= RECORDED DATA =
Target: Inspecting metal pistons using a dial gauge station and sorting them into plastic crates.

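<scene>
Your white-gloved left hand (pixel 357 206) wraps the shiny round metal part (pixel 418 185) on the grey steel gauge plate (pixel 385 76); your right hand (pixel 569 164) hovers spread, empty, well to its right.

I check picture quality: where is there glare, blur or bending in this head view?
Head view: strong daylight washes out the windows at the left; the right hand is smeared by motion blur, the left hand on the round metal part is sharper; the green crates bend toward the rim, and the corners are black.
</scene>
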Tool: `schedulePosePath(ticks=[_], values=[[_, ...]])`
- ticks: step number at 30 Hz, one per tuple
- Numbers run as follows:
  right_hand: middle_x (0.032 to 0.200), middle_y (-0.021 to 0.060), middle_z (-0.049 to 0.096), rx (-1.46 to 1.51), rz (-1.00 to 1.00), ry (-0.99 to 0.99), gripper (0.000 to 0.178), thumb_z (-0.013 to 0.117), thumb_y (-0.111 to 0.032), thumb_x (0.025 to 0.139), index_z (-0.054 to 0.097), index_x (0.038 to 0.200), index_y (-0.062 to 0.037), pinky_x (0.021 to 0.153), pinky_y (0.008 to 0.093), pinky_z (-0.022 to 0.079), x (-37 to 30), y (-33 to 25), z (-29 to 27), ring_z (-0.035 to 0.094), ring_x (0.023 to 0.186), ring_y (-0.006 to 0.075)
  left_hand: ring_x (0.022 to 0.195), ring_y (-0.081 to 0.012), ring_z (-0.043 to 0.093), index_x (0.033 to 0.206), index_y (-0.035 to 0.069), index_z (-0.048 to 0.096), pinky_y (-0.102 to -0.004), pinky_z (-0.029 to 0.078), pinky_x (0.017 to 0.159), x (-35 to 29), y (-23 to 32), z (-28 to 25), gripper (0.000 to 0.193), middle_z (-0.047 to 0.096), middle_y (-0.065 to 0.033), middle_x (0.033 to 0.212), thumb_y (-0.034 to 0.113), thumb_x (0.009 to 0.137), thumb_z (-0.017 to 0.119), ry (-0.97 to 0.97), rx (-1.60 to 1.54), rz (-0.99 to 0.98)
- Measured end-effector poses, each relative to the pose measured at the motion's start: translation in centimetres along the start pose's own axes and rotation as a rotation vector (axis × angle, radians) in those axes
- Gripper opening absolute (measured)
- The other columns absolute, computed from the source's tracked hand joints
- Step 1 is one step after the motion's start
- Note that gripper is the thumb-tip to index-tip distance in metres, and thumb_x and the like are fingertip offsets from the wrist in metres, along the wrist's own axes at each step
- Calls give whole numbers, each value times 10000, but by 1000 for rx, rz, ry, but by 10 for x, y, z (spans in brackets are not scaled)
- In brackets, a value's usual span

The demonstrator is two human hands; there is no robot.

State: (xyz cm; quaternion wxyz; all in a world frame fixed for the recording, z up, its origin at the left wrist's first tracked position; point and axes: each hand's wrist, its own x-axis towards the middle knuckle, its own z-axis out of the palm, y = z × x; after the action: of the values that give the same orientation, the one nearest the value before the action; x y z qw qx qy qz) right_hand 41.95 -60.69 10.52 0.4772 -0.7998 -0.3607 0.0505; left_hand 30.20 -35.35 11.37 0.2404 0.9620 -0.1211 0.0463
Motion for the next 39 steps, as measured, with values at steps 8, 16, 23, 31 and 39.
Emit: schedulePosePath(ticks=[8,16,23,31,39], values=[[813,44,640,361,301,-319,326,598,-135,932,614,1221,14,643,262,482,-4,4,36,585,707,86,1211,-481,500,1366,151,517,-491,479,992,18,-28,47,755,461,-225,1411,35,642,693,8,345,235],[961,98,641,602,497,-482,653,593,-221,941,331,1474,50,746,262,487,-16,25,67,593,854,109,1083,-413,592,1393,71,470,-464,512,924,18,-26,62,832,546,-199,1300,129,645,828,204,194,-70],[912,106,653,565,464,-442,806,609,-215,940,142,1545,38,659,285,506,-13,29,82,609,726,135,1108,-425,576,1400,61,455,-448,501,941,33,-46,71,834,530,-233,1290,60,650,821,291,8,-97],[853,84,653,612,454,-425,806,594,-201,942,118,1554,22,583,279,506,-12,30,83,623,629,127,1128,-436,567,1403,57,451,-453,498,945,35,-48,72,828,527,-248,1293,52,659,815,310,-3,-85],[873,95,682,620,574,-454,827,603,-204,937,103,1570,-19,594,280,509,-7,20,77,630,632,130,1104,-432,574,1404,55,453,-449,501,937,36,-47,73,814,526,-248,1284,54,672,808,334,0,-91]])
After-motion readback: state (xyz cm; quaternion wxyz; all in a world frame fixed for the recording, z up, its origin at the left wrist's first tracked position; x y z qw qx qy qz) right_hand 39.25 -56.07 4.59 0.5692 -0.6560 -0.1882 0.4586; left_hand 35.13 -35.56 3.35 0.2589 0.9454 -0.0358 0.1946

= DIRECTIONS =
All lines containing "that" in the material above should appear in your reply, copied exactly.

= EXERCISE OUTPUT =
- Note that gripper is the thumb-tip to index-tip distance in metres, and thumb_x and the like are fingertip offsets from the wrist in metres, along the wrist's own axes at each step
State: (xyz cm; quaternion wxyz; all in a world frame fixed for the recording, z up, its origin at the left wrist's first tracked position; point and axes: each hand's wrist, its own x-axis towards the middle knuckle, its own z-axis out of the palm, y = z × x; after the action: of the values that give the same orientation, the one nearest the value before the action; x y z qw qx qy qz) right_hand 41.95 -60.69 10.52 0.4772 -0.7998 -0.3607 0.0505; left_hand 30.20 -35.35 11.37 0.2404 0.9620 -0.1211 0.0463

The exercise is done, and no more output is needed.